From: Chris Lattner [mailto:firstname.lastname@example.org]
Sent: 07 July 2009 06:10
To: AlisdairM (public)
Cc: 'clang-dev Developers'
Subject: Re: [cfe-dev] Confusing comment on LexTokenInternal
[points re-ordered for better reading]
I would strongly recommend decomposing the problems you're working on
into orthogonal pieces. Please attack unicode before (and
independently) of raw strings, or raw strings independently of
unicode. In LLVM and Clang, we strongly prefer incremental patches
that get us going in the right direction over massive patches that
implement an entire feature.
Yes, that is definitely the plan for submitting patches - I'm still trying to make sure I understand the likely solution space to I increment towards the right answer with minimal fuss. Once I know the end goal, I can pick the patch of least resistance to get there <g>
> As this code is clearly marked as performance sensitive, I am being
> quite careful before proposing changes for multiple string/character
> literal types. The simple drop-through for 'L' will no longer work
> as we have 10(!) possible literal prefixes in C++0x:
> Also, the R variants only apply to string literals, not character
Ok, eww :).
Oh, and it gets worse! I've not doubled this again to support user-defined-string-literals, which will also compound the number of character, floating point and integer literals we define. If I follow the existing scheme we will go from 2 string literal token types (tok:string_literal and tok::wide_string_literal) to 20!

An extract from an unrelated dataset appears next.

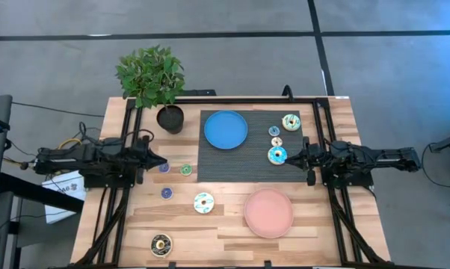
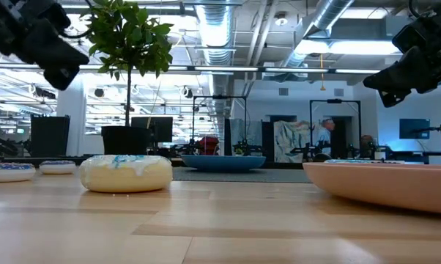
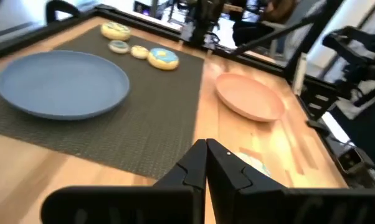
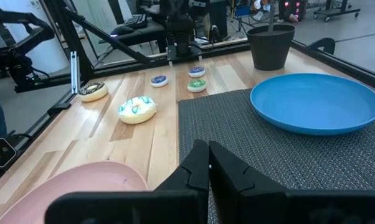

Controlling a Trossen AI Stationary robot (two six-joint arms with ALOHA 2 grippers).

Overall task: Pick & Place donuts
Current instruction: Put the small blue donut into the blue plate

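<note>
Now, your donuts lie scattered: three on the mat beside the blue plate, five on bare table. Your left claw and right claw, both pressed together, hover empty at opposite edges.

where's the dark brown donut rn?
High view: the dark brown iced toy donut sits alone on bare wood at the table's near-left corner, below the cream donut and left of the pink plate.
</note>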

Looking at how we might apply this in practice I see three 'dimensions' to reduce the combinatorial token explosion.
i/ rawness of a literal
ii/ user-defined or not
(i) and (ii) have no impact on string literal concatenation, which is purely defined by (iii). (iii) will also apply to character literals.

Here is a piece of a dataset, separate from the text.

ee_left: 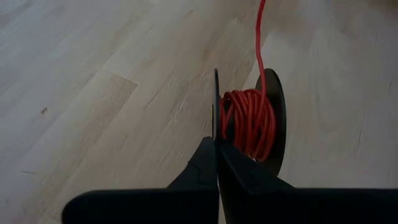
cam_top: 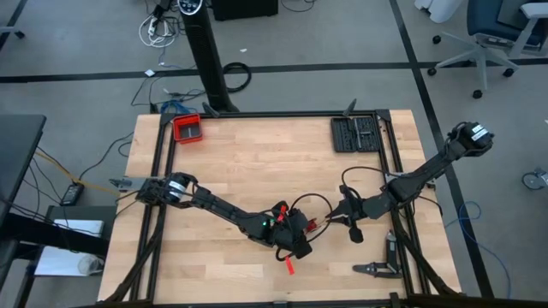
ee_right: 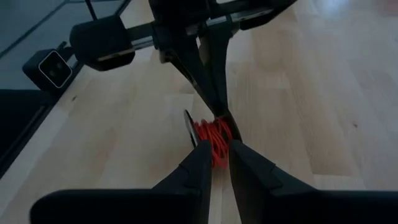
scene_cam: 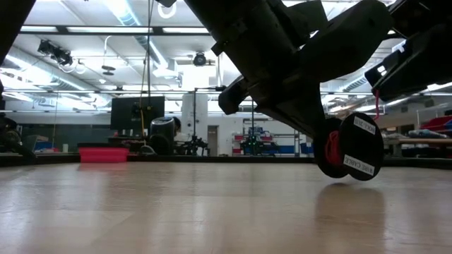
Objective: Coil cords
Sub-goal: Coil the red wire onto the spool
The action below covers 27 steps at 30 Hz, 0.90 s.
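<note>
The thin red cord (ee_left: 249,121) is wound on a small black spool (scene_cam: 351,149) near the table's middle front. One strand (ee_left: 260,31) runs off the spool, away from my left gripper. My left gripper (ee_left: 216,155) is shut on the spool. My right gripper (ee_right: 219,163) comes from the table's right and faces the spool at close range. Its fingers are nearly together, with red cord showing between them. In the high view the two grippers meet around the red cord (cam_top: 312,224). My left gripper pinches the spool's thin flange (ee_left: 216,115) at its rim, between its two fingers. The fingers lie in the flange's plane. The spool stands on edge, at or just above the tabletop (scene_cam: 212,212). My right gripper has the red cord (ee_right: 217,155) between its fingertips, close to the spool. The fingers come level from the table's right. Whether they hold one strand or several, the fingers hide.
A red tray (cam_top: 187,128) stands at the far left and a black tool case (cam_top: 355,133) at the far right. A short red piece (cam_top: 289,266) and a metal tool (cam_top: 377,268) lie near the front edge. A black cable loop (cam_top: 318,201) arcs by the grippers.
</note>
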Tool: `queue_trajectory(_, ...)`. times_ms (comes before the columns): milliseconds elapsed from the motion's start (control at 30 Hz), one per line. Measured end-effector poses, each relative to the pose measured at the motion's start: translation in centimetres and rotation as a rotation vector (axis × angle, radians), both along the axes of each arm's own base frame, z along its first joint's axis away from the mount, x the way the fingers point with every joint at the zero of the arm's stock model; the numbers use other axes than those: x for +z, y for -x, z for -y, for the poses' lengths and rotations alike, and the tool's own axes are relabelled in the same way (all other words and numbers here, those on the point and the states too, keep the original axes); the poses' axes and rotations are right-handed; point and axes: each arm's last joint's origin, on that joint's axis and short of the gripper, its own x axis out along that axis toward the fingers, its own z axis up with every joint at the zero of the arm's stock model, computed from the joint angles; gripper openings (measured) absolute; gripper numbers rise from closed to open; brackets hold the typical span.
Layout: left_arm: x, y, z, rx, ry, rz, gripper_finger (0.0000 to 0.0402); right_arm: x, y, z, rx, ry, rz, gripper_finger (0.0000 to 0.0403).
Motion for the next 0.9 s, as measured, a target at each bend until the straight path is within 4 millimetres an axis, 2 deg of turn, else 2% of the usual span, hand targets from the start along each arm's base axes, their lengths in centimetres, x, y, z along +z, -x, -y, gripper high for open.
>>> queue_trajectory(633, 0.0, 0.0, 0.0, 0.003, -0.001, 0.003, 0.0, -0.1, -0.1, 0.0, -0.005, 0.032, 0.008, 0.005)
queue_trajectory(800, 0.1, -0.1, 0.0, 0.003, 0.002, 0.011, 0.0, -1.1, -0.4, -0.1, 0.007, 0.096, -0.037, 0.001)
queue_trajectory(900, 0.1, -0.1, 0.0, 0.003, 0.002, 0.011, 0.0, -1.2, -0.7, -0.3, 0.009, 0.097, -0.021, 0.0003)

(ii) will carry around an (optional) extra identifier which is the name/signature of the literal-id function to call. (ii) is also appropriate for character literals, floating point literals and integer literals.

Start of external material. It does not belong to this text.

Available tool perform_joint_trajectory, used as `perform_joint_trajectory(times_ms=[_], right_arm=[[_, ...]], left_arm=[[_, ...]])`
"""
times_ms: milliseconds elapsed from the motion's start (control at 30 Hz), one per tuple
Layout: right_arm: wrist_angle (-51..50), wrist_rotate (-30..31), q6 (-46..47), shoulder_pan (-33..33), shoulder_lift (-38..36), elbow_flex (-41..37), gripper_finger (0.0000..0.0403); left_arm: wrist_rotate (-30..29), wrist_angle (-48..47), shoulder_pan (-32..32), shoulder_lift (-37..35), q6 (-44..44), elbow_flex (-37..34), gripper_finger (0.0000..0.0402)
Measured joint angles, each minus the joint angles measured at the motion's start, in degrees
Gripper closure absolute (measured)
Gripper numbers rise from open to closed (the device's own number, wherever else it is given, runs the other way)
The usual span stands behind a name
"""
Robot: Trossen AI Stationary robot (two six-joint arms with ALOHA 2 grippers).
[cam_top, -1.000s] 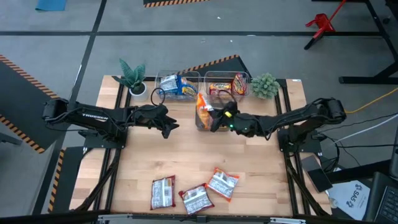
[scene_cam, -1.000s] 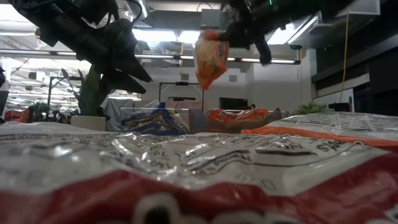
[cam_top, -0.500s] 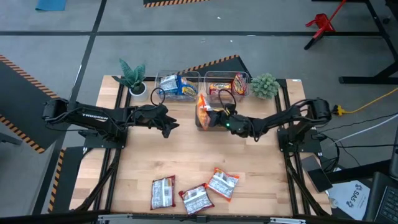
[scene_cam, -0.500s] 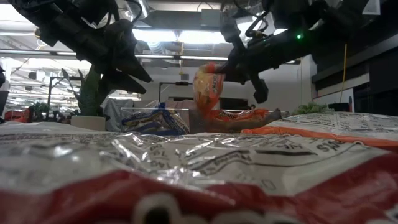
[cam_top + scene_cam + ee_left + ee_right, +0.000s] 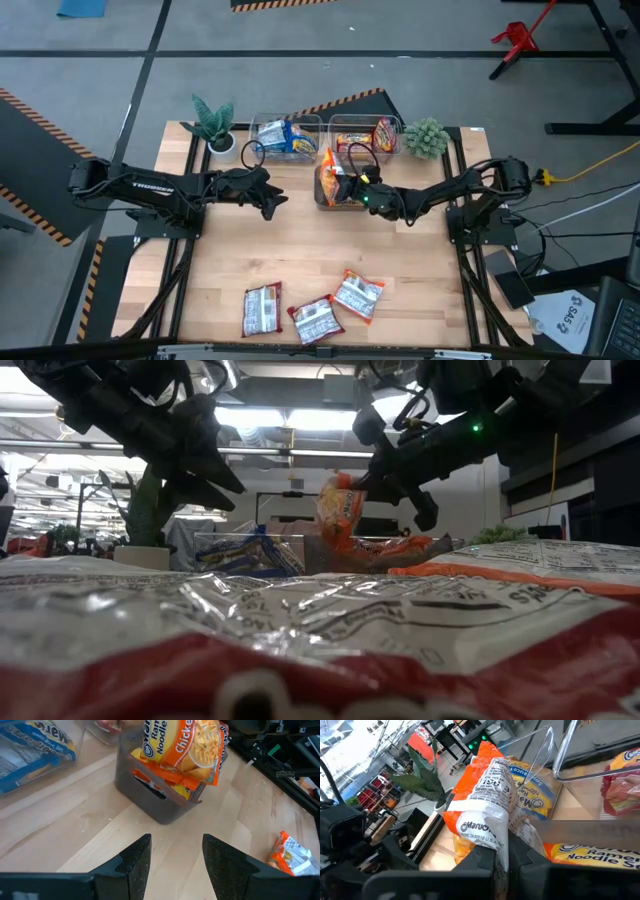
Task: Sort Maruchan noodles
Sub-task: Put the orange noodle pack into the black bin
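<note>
Orange Maruchan chicken packet (image 5: 326,166) now low over the dark grey bin (image 5: 336,196), down from its higher carry a second ago. Right pincer (image 5: 349,181) clamped shut on it; release likely next. Left pincer (image 5: 172,852) open, empty, waiting beside the bin. Three brown packets (image 5: 313,308) remain on the counter's (image 5: 290,250) near edge.

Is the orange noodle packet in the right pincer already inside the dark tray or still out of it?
Partly in. The orange packet, pinched upright by the right pincer, has its lower end among packets in the dark tray.

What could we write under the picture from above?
Right gripper lowers an orange noodle packet into the dark tray; left gripper waits nearby.
</note>
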Motion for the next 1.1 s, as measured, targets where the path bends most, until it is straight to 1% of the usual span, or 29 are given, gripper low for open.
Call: perform_joint_trajectory(times_ms=[133,200,267,433,633,700,767,867,933,1033,1100], right_arm=[[0.14,-1.27,-1.17,-0.35,0.00,0.00,0.0401],[0.15,-3.11,-2.38,-0.33,0.00,0.00,0.0393],[0.14,-4.67,-2.86,-0.47,0.00,0.00,0.0379],[0.64,-5.54,-2.86,-1.34,0.00,0.01,0.0338],[1.84,-8.10,-2.86,-3.13,0.00,0.07,0.0294],[2.00,-10.07,-2.80,-3.57,0.00,0.07,0.0282],[4.18,-14.07,-4.34,-3.81,0.00,0.06,0.0274],[12.29,-21.45,-11.52,-3.27,-0.03,0.42,0.0272],[12.10,-24.34,-14.55,-2.45,-0.04,1.73,0.0278],[5.47,-26.70,-17.33,-1.47,-0.04,4.97,0.0300],[-5.17,-26.15,-17.51,-0.81,-0.04,7.76,0.0322]], left_arm=[[-0.56,0.01,0.00,0.00,-0.01,0.00,0.0230],[-0.62,0.00,0.00,0.00,-0.02,0.00,0.0230],[-0.66,0.00,0.00,0.00,-0.02,0.00,0.0230],[-0.70,0.00,-0.01,0.00,-0.07,0.00,0.0230],[-0.70,0.02,-0.01,0.00,-0.30,0.00,0.0230],[-0.73,0.02,0.00,0.00,-0.34,0.00,0.0230],[-0.71,0.01,-0.01,0.00,-0.36,0.00,0.0230],[-0.70,0.00,-0.01,0.00,-0.37,0.00,0.0230],[-0.70,0.00,0.01,0.00,-0.37,0.00,0.0230],[-0.70,0.00,-0.01,0.00,-0.37,0.00,0.0230],[-0.70,0.00,0.01,0.00,-0.37,0.00,0.0230]])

(i) is problematic in that it has to be handled by the pre-processor lexer to identify the end of the string-literal part of the token. If we don't encode this knowledge at this point we will have to parse it out again later each time we use the literal.
There is also the principle of u8 string literals which I propose to treat as a different 'representation' in (i), which is only supported for string literals (i.e not character literals). Although the storage (in Clang) identical to the 'naked' literal, the rules for string concatenation are more restrictive.
I *think* that is the full set of issues that hit parsing string literals for C++0x, hopefully I have missed nothing now.
So what does this mean in practice?
I want to kill tok::wide_string_literal and somehow stuff the encoding into tok::string_literal (char, char16_t, char32_t, wchar_t or u8 special. Options for other languages may be appropriate too). Any advice on how to approach this appreciated.
Second, I want to include the start/end range of the contents of a raw string literal - minus the delimiters. Again, this must be done by the lexer so suggest stuffing the information somewhere into the token. This suggests separate tokens for raw and non-raw (cooked?!) string literals.
Finally, user-defined literals for character, string, integer and floating point literals need somewhere to stuff their ud-suffix.
The 'obvious' idea that presents itself to me is to store this information the other side of the Token's PtrData pointer, although I'm not sure about the object lifetime management issues that would follow. Identifiers seem to do well stuffing an IdentifierInfo into there, although identifiers traditionally hang around much longer than literals, which tend to have a single use and then retire.